■ **YOUR GOAL**
Extract, in full, the lines below, beginning at the first and ending with the line that contains "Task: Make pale". Pictures do not belong in the copy.

■ **RECORD EXTRACTS**

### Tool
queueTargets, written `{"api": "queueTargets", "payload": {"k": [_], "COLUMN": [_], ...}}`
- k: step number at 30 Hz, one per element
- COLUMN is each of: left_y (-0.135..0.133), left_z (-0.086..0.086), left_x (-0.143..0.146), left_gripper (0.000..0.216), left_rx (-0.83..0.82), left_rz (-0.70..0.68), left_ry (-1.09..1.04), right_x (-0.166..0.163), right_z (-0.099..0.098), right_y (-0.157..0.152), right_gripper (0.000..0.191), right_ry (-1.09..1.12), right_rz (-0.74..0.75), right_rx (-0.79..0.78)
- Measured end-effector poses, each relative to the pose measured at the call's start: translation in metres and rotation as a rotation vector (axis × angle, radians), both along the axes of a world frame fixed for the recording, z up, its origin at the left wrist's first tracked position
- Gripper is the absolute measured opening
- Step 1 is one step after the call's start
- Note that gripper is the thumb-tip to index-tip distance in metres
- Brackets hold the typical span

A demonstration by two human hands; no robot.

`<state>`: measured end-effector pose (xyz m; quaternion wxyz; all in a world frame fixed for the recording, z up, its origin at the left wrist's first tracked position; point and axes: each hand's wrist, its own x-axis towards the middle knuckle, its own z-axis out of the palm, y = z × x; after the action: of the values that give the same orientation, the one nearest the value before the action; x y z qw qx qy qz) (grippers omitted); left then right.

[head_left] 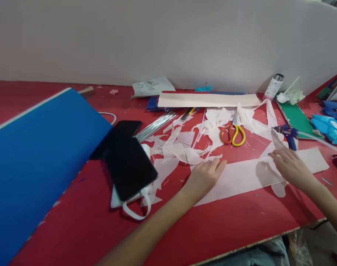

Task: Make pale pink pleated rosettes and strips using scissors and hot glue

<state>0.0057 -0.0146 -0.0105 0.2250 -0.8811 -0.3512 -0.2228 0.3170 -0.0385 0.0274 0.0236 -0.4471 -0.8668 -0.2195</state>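
A long pale pink strip of thin sheet material [240,177] lies flat on the red tabletop in front of me. Over its left end is my left hand [205,175], loosely bent, with fingertips at the far edge and nothing visibly gripped. My right hand [290,166] reaches over the right part of the strip, its fingers spread and casting a shadow on it. Whether it presses on the strip I cannot tell. Just beyond the right hand stands a blue glue gun [288,135] with a clear glue stick in its back. Scissors [233,135] with red and yellow handles lie behind the strip.
Pale scraps [182,146] litter the middle, near a bundle of metal wires [157,125]. A tablet [131,170] lies left, beside a large blue board [46,162]. At the back are a long cream strip [207,99] and a tumbler [273,87]. A blue packet [330,128] sits right.
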Motion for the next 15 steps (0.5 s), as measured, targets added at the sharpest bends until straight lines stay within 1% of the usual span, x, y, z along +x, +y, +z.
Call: {"api": "queueTargets", "payload": {"k": [2, 4, 6, 8, 10, 11, 13, 15], "left_y": [-0.001, -0.003, -0.004, -0.005, -0.004, -0.002, 0.000, 0.003], "left_z": [0.004, 0.008, 0.011, 0.012, 0.011, 0.010, 0.008, 0.007], "left_x": [-0.001, -0.002, -0.004, -0.005, -0.007, -0.007, -0.008, -0.008], "left_gripper": [0.022, 0.021, 0.020, 0.019, 0.017, 0.017, 0.021, 0.028], "left_rx": [0.053, 0.094, 0.115, 0.119, 0.107, 0.095, 0.056, 0.016], "left_rz": [-0.046, -0.110, -0.170, -0.213, -0.214, -0.195, -0.133, -0.076], "left_ry": [-0.009, -0.016, -0.029, -0.052, -0.096, -0.126, -0.199, -0.288], "right_x": [-0.028, -0.052, -0.070, -0.082, -0.088, -0.089, -0.090, -0.089], "right_z": [-0.004, -0.006, -0.005, -0.003, -0.001, 0.001, 0.005, 0.010], "right_y": [-0.003, -0.001, 0.007, 0.019, 0.032, 0.037, 0.045, 0.048], "right_gripper": [0.026, 0.031, 0.036, 0.032, 0.019, 0.018, 0.018, 0.017], "right_ry": [0.118, 0.225, 0.305, 0.330, 0.311, 0.306, 0.310, 0.336], "right_rz": [0.070, 0.131, 0.158, 0.156, 0.106, 0.073, -0.037, -0.145], "right_rx": [-0.111, -0.217, -0.337, -0.522, -0.699, -0.760, -0.806, -0.798]}}
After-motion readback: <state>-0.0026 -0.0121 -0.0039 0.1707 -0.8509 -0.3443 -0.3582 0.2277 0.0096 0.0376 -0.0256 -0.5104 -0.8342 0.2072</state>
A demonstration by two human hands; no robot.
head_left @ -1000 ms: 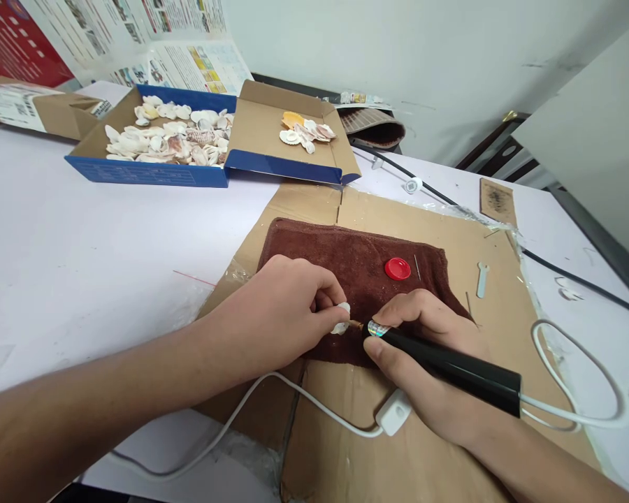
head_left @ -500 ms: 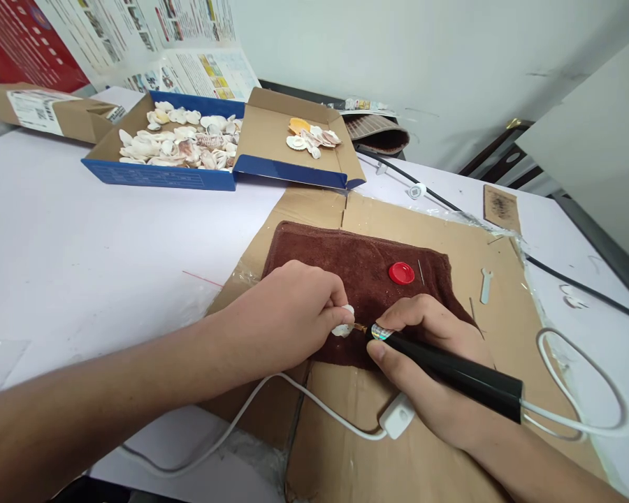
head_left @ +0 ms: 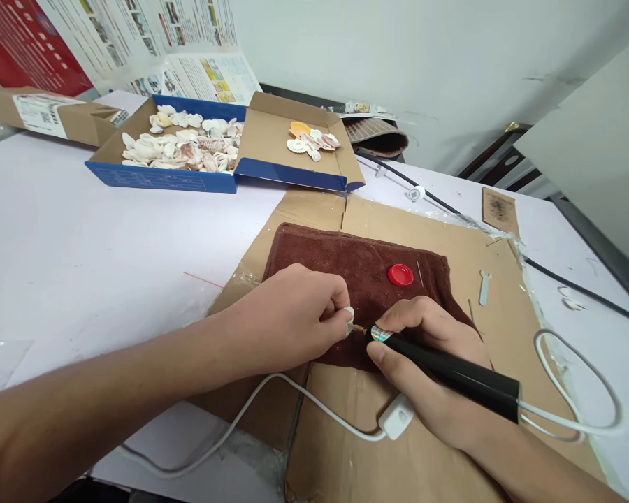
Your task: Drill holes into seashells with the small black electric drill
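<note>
Between the thumb and fingers of my left hand (head_left: 309,314) is a small white seashell (head_left: 350,320), mostly covered by the fingertips. My right hand (head_left: 435,356) is wrapped round a black pen-shaped rotary tool (head_left: 456,370), held like a pencil. Its thin brass-coloured bit (head_left: 359,328) points left and meets the shell's edge; whether it has gone in cannot be made out. Both hands are above a folded brown towel (head_left: 325,244). On the towel, beyond my right hand, lie a red cap (head_left: 400,274) and a thin metal pin (head_left: 420,274).
A flattened cardboard sheet (head_left: 382,216) lies under the towel. Behind it stands a blue box (head_left: 162,178) of shells, its lid (head_left: 272,133) holding several more. A small wrench (head_left: 484,288) is at right. The white cord's switch (head_left: 397,416) sits near my right wrist.
The shell has turned in my left fingers, so it now shows narrower and more edge-on. My right hand keeps the tool almost in place. The view has shifted slightly.
</note>
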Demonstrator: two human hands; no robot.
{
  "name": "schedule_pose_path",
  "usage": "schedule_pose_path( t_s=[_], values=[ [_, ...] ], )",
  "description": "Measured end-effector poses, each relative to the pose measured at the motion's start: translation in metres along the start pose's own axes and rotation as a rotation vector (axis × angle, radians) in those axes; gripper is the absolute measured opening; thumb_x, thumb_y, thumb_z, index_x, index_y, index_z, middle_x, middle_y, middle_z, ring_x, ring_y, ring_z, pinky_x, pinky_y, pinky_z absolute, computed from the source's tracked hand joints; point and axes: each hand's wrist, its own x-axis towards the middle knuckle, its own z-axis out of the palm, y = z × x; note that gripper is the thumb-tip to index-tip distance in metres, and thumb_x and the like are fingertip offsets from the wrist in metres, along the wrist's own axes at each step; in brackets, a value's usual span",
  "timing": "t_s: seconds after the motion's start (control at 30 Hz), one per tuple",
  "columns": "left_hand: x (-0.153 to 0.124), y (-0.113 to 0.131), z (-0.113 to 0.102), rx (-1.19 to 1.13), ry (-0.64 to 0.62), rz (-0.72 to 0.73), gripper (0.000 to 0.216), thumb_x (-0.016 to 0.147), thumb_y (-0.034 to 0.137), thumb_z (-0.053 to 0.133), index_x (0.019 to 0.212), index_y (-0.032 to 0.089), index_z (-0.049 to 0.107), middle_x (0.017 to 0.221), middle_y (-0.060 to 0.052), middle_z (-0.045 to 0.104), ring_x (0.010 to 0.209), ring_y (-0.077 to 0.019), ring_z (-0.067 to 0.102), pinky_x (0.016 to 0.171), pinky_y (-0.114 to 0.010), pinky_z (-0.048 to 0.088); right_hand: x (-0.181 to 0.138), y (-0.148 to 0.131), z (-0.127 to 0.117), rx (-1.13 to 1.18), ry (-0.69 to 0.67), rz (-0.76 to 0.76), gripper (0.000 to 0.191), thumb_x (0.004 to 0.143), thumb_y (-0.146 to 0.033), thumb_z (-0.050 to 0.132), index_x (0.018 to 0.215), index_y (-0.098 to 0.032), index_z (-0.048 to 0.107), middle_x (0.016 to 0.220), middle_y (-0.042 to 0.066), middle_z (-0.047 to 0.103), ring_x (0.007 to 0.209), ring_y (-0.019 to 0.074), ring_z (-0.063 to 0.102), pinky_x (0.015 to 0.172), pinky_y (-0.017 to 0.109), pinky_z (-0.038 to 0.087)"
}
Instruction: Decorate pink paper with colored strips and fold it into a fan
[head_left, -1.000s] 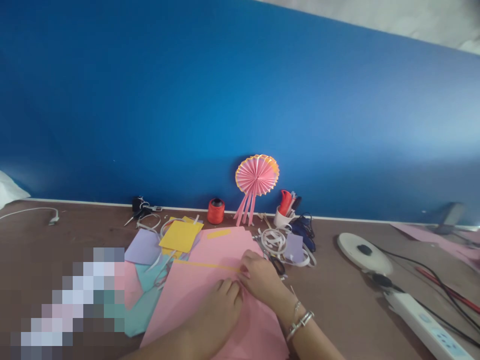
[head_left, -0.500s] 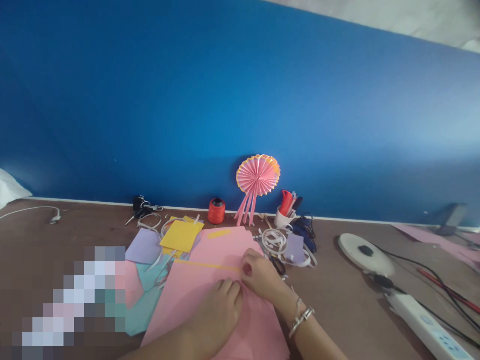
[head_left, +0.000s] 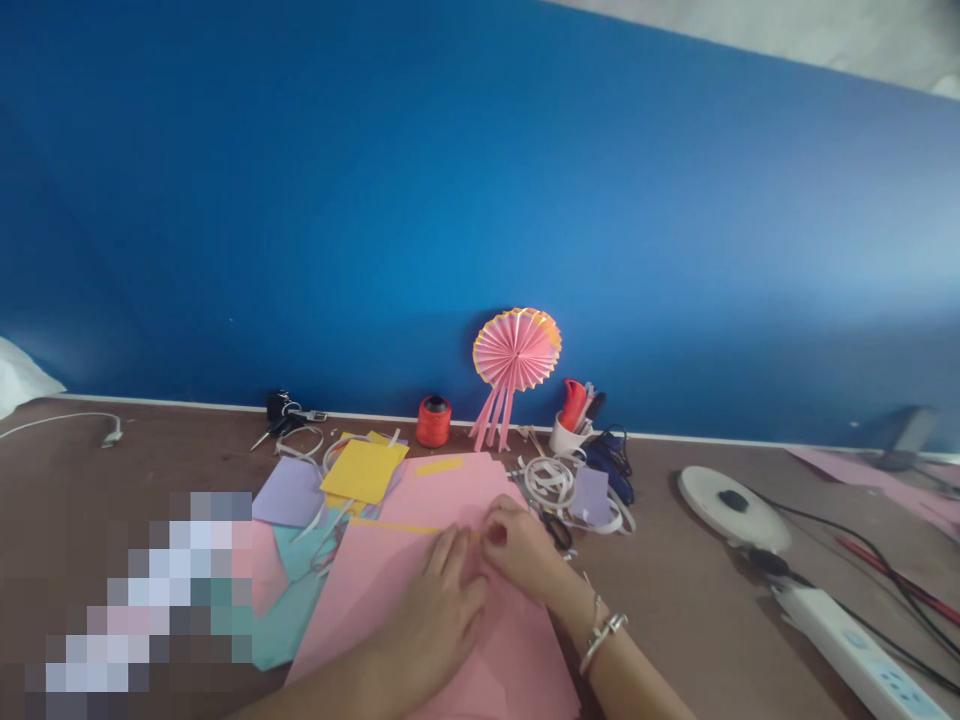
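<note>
A pink paper sheet (head_left: 517, 655) lies in front of me on further pink paper (head_left: 457, 490). Along the sheet's far edge runs a narrow yellow paper strip (head_left: 397, 526). My left hand (head_left: 435, 610) rests flat on the sheet, its fingers stretched toward the strip. At the strip's right end, my right hand (head_left: 519, 545) has thumb and fingers curled together in a pinch on it; the exact contact is hidden. Black-handled scissors (head_left: 557, 530) lie just right of that hand. Another short yellow piece (head_left: 439, 466) sits farther up the pink paper.
Yellow squares (head_left: 364, 472), purple paper (head_left: 289, 492) and teal paper (head_left: 285, 625) lie left. Behind stand a red thread spool (head_left: 433, 424), a pleated pink rosette (head_left: 517, 350) and a white cup (head_left: 568, 435) of tools. White ribbon coils (head_left: 550, 483) and a power strip (head_left: 862, 650) lie right.
My left hand has gone from curled fingers to stretched ones and slid forward to the yellow strip. My right hand stays nearly where it was.
</note>
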Motion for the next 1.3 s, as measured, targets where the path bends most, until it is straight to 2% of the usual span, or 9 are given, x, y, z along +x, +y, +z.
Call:
schedule_pose_path(
  t_s=[0.23, 0.37, 0.47, 0.53, 0.63, 0.77, 0.93, 1.07, 1.3],
  values=[
    [-0.001, -0.004, -0.002, -0.090, -0.083, -0.056, 0.027, 0.088, 0.026, 0.042, 0.109, 0.021, 0.057, 0.138, -0.014, 0.038, 0.129, -0.0321, 0.030, 0.101, -0.054, 0.030, 0.010, 0.022, -0.006, 0.386, -0.010, 0.080, 0.009, 0.060, -0.012, 0.050, 0.052, -0.016, 0.050, 0.060, -0.001, 0.053, 0.059, 0.0105, 0.048, 0.057, 0.022, 0.038],
    [-0.001, -0.004, 0.000, -0.084, -0.032, -0.065, 0.021, 0.087, 0.026, 0.044, 0.098, 0.020, 0.060, 0.140, -0.012, 0.034, 0.126, -0.0322, 0.032, 0.100, -0.056, 0.029, 0.009, 0.014, -0.014, 0.731, -0.074, 0.267, 0.007, 0.059, -0.020, 0.053, 0.055, -0.017, 0.048, 0.066, 0.000, 0.060, 0.048, 0.0064, 0.041, 0.047, 0.020, 0.032],
    [-0.001, -0.003, -0.003, -0.080, -0.028, -0.065, 0.020, 0.087, 0.025, 0.043, 0.096, 0.020, 0.060, 0.138, -0.011, 0.035, 0.124, -0.0325, 0.034, 0.100, -0.057, 0.027, 0.005, 0.004, -0.020, 0.951, -0.092, 0.298, 0.012, 0.058, -0.020, 0.051, 0.053, -0.018, 0.040, 0.076, 0.003, 0.065, 0.048, 0.0055, 0.040, 0.044, 0.018, 0.028],
    [0.000, -0.002, -0.005, -0.069, -0.053, -0.062, 0.021, 0.087, 0.025, 0.042, 0.099, 0.020, 0.059, 0.136, -0.012, 0.038, 0.125, -0.0331, 0.033, 0.100, -0.057, 0.027, 0.003, 0.001, -0.022, 1.022, -0.085, 0.300, 0.013, 0.057, -0.019, 0.049, 0.053, -0.018, 0.037, 0.070, 0.003, 0.065, 0.048, 0.0057, 0.040, 0.042, 0.018, 0.026],
    [0.001, 0.000, -0.006, -0.030, -0.096, -0.055, 0.024, 0.087, 0.024, 0.043, 0.106, 0.019, 0.057, 0.134, -0.014, 0.040, 0.127, -0.0348, 0.030, 0.100, -0.059, 0.025, 0.004, 0.003, -0.020, 0.984, -0.054, 0.348, 0.012, 0.058, -0.021, 0.051, 0.052, -0.018, 0.042, 0.053, -0.003, 0.055, 0.042, 0.0049, 0.036, 0.040, 0.018, 0.021],
    [0.001, 0.001, -0.005, -0.009, -0.090, -0.054, 0.024, 0.087, 0.024, 0.042, 0.105, 0.019, 0.058, 0.132, -0.014, 0.042, 0.129, -0.0355, 0.025, 0.100, -0.060, 0.024, 0.006, 0.008, -0.016, 0.789, -0.042, 0.389, 0.012, 0.059, -0.026, 0.058, 0.055, -0.016, 0.052, 0.042, -0.007, 0.046, 0.038, 0.0050, 0.037, 0.039, 0.018, 0.024],
    [-0.001, -0.001, -0.005, 0.000, -0.010, -0.018, 0.026, 0.090, 0.026, 0.036, 0.102, 0.020, 0.059, 0.133, -0.012, 0.043, 0.131, -0.0343, 0.021, 0.101, -0.061, 0.020, 0.005, 0.007, -0.014, 0.683, -0.141, 0.343, 0.009, 0.060, -0.023, 0.057, 0.060, -0.014, 0.059, 0.047, -0.004, 0.055, 0.043, 0.0074, 0.048, 0.045, 0.019, 0.036],
    [0.001, -0.001, -0.005, 0.009, 0.002, 0.046, 0.027, 0.090, 0.024, 0.035, 0.106, 0.019, 0.056, 0.135, -0.009, 0.041, 0.128, -0.0273, 0.027, 0.105, -0.053, 0.019, 0.005, 0.008, -0.011, 0.599, -0.105, 0.341, 0.014, 0.057, -0.010, 0.052, 0.066, -0.016, 0.060, 0.047, -0.006, 0.055, 0.044, 0.0088, 0.051, 0.047, 0.020, 0.039],
    [0.005, 0.002, -0.013, -0.114, -0.038, -0.029, 0.020, 0.085, 0.024, 0.045, 0.101, 0.019, 0.057, 0.118, -0.006, 0.053, 0.109, -0.0215, 0.042, 0.099, -0.039, 0.031, 0.006, 0.012, -0.004, 0.306, -0.052, 0.221, 0.017, 0.061, -0.010, 0.049, 0.063, -0.015, 0.065, 0.053, 0.000, 0.062, 0.052, 0.0130, 0.056, 0.052, 0.022, 0.041]
  ],
)
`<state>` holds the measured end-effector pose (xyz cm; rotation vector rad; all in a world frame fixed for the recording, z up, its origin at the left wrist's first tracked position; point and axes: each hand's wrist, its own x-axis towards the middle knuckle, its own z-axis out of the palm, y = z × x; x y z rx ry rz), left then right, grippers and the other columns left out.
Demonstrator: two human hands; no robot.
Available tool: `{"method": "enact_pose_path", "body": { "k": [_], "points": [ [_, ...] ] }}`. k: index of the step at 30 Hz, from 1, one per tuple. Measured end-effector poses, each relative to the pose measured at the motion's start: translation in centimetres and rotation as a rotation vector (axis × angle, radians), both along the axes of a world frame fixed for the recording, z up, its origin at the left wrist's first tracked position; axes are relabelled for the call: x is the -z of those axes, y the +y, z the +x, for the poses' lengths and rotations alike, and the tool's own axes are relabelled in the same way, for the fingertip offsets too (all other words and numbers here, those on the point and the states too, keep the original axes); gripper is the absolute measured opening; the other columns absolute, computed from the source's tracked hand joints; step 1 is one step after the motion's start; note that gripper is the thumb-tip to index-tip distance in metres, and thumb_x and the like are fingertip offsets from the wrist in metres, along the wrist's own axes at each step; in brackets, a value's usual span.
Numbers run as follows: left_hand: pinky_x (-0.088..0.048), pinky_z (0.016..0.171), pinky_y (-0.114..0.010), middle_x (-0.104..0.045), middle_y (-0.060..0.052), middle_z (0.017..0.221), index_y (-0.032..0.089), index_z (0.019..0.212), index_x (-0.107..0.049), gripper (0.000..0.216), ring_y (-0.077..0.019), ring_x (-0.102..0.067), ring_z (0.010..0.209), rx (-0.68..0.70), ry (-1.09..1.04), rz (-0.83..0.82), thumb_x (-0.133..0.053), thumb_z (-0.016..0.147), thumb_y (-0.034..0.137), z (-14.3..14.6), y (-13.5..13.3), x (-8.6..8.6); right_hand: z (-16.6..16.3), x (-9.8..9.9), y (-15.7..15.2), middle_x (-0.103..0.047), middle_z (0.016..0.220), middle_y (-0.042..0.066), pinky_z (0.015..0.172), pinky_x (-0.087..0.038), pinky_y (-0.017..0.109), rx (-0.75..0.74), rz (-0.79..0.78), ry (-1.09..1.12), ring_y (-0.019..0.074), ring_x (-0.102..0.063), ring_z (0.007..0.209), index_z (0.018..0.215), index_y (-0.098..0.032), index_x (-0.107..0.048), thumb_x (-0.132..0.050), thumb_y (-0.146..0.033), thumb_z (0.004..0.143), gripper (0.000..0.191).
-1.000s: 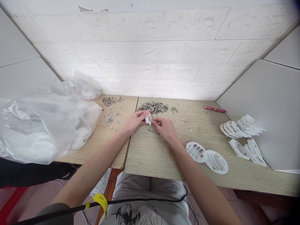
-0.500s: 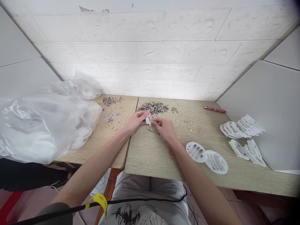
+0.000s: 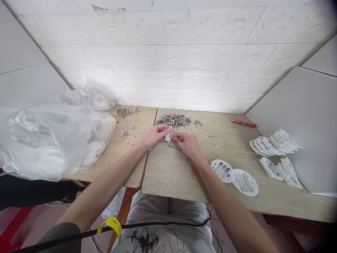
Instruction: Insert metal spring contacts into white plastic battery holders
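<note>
White brick wall [image 3: 168, 52] backs the wood-grain table [image 3: 184, 179] in my head feed, where the left hand [image 3: 155, 135] pinches a small white part [image 3: 167, 137] just in front of the pile of metal bits [image 3: 173, 120]. The right hand [image 3: 187, 143] presses closed fingertips against that part's side; whether they nip anything else I cannot tell. 2 round white covers [image 3: 223, 170] lie off to its right, a plastic bag [image 3: 52, 137] far left.

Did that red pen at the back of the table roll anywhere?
No. The red pen lies just as far from the side panel corner as before; only the camera shifted a little.
</note>
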<state>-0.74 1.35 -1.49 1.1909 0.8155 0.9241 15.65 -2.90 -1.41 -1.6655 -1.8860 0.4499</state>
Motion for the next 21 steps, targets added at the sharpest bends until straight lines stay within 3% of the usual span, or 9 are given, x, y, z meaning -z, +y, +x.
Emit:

■ **EXPECTED ANSWER**
### Tool
queueTargets, written `{"api": "queueTargets", "payload": {"k": [_], "COLUMN": [_], ...}}`
- k: step number at 30 Hz, one per element
- COLUMN is each of: left_y (-0.135..0.133), left_z (-0.086..0.086), left_x (-0.143..0.146), left_gripper (0.000..0.216), left_rx (-0.83..0.82), left_rz (-0.70..0.68), left_ry (-1.09..1.04), right_x (-0.166..0.163), right_z (-0.099..0.098), right_y (-0.157..0.152), right_gripper (0.000..0.191), right_ry (-1.09..1.12), right_rz (-0.74..0.75), right_rx (-0.79..0.78)
- Measured end-effector poses, each relative to the pose measured at the call's start: translation in metres and rotation as a rotation vector (axis × angle, radians), both along the axes of a world frame fixed for the recording, z up, its origin at the left wrist's first tracked position
- Gripper is the absolute measured opening
- Step 1 is one step after the call's start
- Note that gripper is the thumb-tip to index-tip distance in metres
- Brackets hold the typical span

A demonstration by two human hands; no robot.

`<state>`: measured end-effector pose (xyz m; quaternion wxyz; all in a world frame fixed for the recording, z up, its origin at the left wrist's first tracked position; point and axes: each hand's wrist, its own x-axis towards the middle knuckle, its own z-axis out of the palm, y = z × x; after the action: of the values that give the same orientation, the one nearest the value before the action; x y z qw qx qy qz) (grippers omitted); left then right.

[head_left] 

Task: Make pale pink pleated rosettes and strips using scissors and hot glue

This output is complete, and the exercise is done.